# [HOW TO COMPLETE THIS TASK]
Going through the data below, tally every line where the string "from" occurs, then give only the tally.

# [THE DATA]
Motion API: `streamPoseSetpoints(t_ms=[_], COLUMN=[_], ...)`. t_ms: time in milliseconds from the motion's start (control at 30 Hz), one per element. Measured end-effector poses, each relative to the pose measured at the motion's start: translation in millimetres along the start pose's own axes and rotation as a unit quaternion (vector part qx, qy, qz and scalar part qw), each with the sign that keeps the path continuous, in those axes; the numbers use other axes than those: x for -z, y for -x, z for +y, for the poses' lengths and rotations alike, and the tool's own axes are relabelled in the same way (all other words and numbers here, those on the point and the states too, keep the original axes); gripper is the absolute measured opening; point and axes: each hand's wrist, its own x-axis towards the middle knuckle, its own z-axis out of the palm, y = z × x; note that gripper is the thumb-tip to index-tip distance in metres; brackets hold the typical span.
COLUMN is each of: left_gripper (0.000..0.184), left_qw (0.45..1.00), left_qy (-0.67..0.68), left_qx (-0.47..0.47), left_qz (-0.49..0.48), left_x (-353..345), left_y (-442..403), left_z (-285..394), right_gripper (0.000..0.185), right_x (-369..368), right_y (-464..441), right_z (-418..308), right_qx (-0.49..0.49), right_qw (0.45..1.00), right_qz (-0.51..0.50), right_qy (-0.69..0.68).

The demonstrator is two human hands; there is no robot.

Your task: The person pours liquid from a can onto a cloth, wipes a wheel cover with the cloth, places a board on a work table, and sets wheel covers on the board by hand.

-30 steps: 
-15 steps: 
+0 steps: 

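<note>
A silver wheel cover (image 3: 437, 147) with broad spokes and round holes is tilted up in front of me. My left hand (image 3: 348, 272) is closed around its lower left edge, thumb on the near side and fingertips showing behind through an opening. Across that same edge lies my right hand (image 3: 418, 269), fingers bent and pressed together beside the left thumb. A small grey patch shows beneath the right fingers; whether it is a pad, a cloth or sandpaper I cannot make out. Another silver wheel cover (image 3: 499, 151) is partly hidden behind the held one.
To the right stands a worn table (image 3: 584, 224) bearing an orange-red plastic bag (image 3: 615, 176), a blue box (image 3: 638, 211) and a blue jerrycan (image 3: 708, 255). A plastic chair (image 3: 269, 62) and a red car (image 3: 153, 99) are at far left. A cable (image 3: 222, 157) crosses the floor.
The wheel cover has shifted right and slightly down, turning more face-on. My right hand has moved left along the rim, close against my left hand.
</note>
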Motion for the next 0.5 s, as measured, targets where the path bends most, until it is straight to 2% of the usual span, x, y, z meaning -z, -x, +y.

# [RESULT]
2